What you have to do:
In your reply, print every line of the listing exactly and omit all images.

+-------+

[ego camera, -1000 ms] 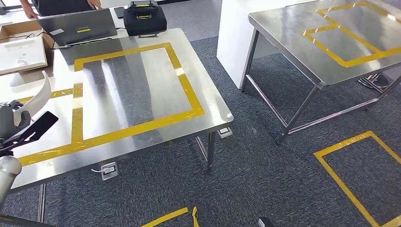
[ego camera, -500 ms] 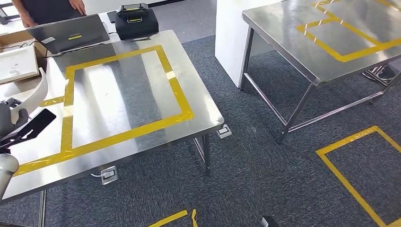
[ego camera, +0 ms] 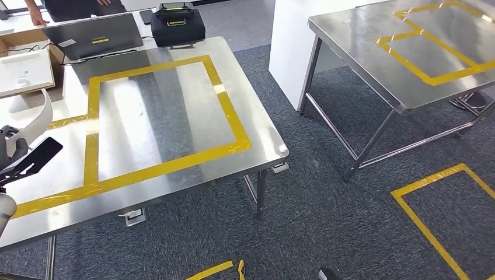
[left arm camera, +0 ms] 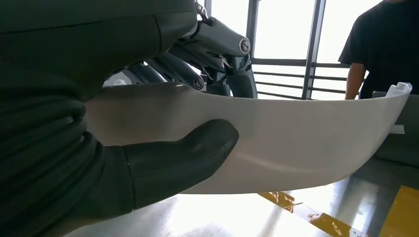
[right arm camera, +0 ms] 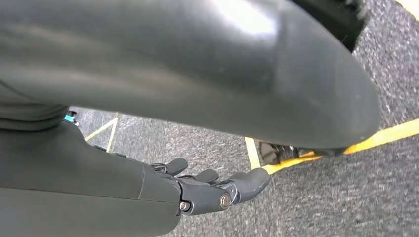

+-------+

Answer:
[ego camera, -1000 ms] 
[ego camera, -500 ms] 
[ego camera, +0 ms] 
[left arm camera, +0 ms] 
[right arm camera, +0 ms] 

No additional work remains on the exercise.